Altro che Grillo, la Tempesta Arriva da Atene 7


Questo paese, la sua stampa e, soprattutto, quelli che lo guidano non smettono mai di stupirmi. Perfino il signor Napolitano, l’uomo che per cinque anni ha firmato leggi ignobili e fatto finta di non vedere che Berlusconi stava trascinando l’Italia in un baratro ancora peggiore di quello che meritava, l’esimio timoniere al quale dobbiamo la strambata Monti – sempre che non collassi in straorza – oggi trova il tempo per parlare di Grillo e del suo risultato nell’ambito di elezioni amministrative la cui importanza, nel quadro attuale, è praticamente nulla.

Solo nelle pagine interne, vicino alle previsioni del tempo, forse perché di tempesta si tratta, veniamo edotti del fatto che in Grecia il leader del partito di maggioranza relativa, Antonio Samaras, ha rimesso l’incarico per la formazione di un nuovo governo in meno di 24 ore.
La palla ora passa a Alexis Tsipras, giovane leader di Syriza, partito della sinistra radicale, il quale ha tre giorni per raccogliere una maggioranza di 151 deputati per formare un governo.

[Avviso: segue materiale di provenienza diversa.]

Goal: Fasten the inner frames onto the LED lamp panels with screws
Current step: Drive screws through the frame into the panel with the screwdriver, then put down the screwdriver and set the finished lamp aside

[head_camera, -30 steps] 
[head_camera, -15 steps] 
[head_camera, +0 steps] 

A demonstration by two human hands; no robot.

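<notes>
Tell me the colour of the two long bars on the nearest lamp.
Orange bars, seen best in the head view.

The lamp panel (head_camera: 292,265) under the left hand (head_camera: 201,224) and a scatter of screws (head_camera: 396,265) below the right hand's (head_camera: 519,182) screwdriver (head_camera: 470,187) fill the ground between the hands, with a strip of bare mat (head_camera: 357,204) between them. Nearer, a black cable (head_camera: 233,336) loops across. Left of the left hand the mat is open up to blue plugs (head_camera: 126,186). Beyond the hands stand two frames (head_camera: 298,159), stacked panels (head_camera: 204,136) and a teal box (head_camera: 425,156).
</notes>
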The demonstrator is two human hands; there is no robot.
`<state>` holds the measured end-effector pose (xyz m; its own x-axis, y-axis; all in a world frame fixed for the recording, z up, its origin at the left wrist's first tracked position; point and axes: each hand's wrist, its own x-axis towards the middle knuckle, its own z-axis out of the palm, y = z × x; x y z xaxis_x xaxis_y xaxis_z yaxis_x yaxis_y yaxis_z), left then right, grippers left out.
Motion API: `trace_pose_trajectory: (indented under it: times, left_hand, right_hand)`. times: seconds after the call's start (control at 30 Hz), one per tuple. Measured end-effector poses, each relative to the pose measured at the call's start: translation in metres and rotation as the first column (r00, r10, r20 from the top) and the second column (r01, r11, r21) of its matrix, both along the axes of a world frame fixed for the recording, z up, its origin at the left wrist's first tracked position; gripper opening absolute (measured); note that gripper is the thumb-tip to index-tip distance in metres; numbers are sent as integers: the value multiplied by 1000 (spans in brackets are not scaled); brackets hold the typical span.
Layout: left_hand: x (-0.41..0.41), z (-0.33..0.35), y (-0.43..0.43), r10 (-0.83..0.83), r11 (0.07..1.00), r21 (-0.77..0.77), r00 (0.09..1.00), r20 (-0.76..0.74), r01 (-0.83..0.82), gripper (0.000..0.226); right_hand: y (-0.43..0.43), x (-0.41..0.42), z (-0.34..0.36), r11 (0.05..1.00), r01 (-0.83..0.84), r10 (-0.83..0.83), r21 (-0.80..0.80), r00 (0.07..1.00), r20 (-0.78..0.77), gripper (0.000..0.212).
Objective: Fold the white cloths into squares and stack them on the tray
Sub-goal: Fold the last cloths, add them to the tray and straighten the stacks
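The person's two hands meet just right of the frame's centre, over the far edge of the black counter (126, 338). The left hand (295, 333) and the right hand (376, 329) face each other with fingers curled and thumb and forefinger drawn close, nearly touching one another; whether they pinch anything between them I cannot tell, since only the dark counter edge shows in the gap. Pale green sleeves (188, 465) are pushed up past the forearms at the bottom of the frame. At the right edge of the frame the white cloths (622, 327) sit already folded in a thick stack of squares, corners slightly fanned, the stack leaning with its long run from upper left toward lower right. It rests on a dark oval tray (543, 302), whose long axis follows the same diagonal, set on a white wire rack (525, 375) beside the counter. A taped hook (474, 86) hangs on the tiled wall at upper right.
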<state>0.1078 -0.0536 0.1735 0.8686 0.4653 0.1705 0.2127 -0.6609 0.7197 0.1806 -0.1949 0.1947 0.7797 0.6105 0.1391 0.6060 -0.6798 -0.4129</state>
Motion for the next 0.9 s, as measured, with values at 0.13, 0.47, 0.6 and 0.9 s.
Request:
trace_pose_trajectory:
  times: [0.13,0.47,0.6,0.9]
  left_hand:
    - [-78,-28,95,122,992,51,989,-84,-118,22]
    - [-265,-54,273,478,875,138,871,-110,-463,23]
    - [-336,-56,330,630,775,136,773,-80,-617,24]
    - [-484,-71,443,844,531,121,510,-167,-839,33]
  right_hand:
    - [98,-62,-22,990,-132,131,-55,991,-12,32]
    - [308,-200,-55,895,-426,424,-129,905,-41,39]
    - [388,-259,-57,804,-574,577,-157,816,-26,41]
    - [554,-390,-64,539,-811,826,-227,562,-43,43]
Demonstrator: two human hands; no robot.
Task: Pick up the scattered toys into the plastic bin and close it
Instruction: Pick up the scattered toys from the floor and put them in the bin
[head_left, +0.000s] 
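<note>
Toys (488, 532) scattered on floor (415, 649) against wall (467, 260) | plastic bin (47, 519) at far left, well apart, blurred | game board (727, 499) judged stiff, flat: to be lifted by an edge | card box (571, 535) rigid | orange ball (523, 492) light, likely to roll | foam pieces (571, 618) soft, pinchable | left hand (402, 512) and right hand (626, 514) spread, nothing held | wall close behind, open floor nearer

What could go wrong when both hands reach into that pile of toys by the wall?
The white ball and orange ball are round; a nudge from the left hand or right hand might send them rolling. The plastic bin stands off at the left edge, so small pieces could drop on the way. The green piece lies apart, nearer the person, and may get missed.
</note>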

Se anche lui fallirà, secondo la costituzione greca, toccherà al leader del terzo partito del paese e, in caso di insuccesso, sarà necessario indire nuove elezioni. Una vera e propria apocalisse per l’Europa che dovrebbe prendere atto del fatto che Atene è nel caos più completo e l’euro è giunto, di fatto, al capolinea.

Un caos totale ed incontrollato che può portare prima la Grecia e poi il resto dei paesi europei le cui economie boccheggiano – fra cui purtroppo l’Italia di Napolitano e Beppe Grillo – al più volte rimandato redde rationem con l’aggravante di arrivarci senza nessuna preparazione e senza la possibilità di un default controllato.

E’ quindi nelle mani del giovane Alexis Tsipras, il trentasettenne presidente incaricato greco, il destino di molti di noi in questo momento. Non in quelle di Monti, di Napolitano e nemmeno in quelle di Beppe Grillo. Tsipras sa che non può giocare secondo le regole ordinarie e prova a combattere il fuoco con il fuoco: denunciare l’accordo con la UE e tentare un nuovo haircut del debito greco.
Se non riuscirà a coagulare consenso intorno a questa linea ce ne accorgeremo rapidamente.
Controlliamo il salvagente.


7 commenti su “Altro che Grillo, la Tempesta Arriva da Atene

  • rinnovamento

    Io ci riprovo a chiedervi : ma se nessuno stato onorasse il suo debito sovrano, cosa succederebbe ? Il denaro è una convenzione che non ha riferimenti reali e non è più legato all’oro presente nella Banca dello Stato. In Europa poi non c’è neanche una Banca Europea. E quindi, liberi tutti e finalmente sapremo chi sonoi nostri creditori ….

    • ilBuonPeppe

      Niente debiti, niente crediti?
      Dillo agli arabi e ai cinesi che ne hanno una grossa fetta in tasca.
      Se siamo disposti a rinunciare al petrolio un passo è fatto. Non basta ma è un inizio.

  • fma

    Quando la democrazia non riesce a produrre soluzioni, di solito, si opta per qualcosa di diverso. Per esempio i colonnelli. Temporaneamente.